I want to apply a function to a dataframe that replaces the Full state name to the Abbreviation (New York -> NY
). However I noticed in my dataset that if a state was Capitalized it obviously would not match the dicitonary. I tried to work around it, but can't seem to crack the code:
import pandas as pd
import numpy as np
dfp = pd.DataFrame({'A' : [np.NaN,np.NaN,3,4,5,5,3,1,5,np.NaN],
'B' : [1,0,3,5,0,0,np.NaN,9,0,0],
'C' : ['Pharmacy of IDAHO','NY Pharma','NJ Pharmacy','Idaho Rx','CA Herbals','Florida Pharma','AK RX','Ohio Drugs','PA Rx','USA Pharma'],
'D' : [123456,123456,1234567,12345678,12345,12345,12345678,123456789,1234567,np.NaN],
'E' : ['Assign','Unassign','Assign','Ugly','Appreciate','Undo','Assign','Unicycle','Assign','Unicorn',]})
import us
statez = us.states.mapping('abbr', 'name')
inv_map = {v: k for k, v in statez.items()}
def replace_states(company):
# find all states that exist in the string
state_found = filter(lambda state: state.lower() in company.lower(), statez.values())
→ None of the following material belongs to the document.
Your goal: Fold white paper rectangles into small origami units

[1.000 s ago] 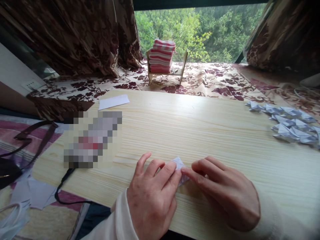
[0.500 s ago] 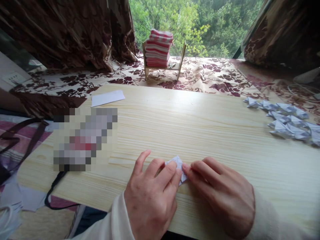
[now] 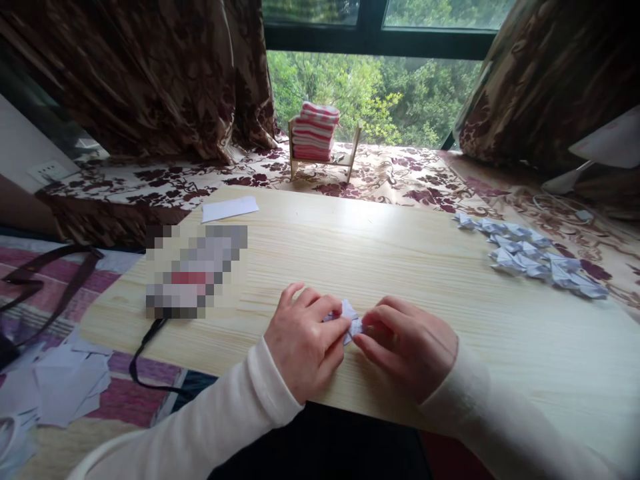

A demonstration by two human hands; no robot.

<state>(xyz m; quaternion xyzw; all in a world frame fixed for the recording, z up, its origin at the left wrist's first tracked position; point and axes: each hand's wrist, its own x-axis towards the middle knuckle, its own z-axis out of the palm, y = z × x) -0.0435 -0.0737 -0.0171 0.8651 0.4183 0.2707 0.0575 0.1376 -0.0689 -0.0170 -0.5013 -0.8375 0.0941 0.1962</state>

# replace each state with its abbreviation
for state in state_found:
print(state, inv_map[state])
company = company.replace(state, inv_map[state])
print("---" , company)
# return the modified string (or original if no states were found)
return company
dfp['C'] = dfp['C'].map(replace_states)
output: notice the lack of change in " Pharmacy of IDAHO"
Idaho ID
--- Pharmacy of IDAHO
Idaho ID
--- ID Rx
Florida FL
--- FL Pharma
Ohio OH
--- OH Drug
is there a way to make this function case insensitive?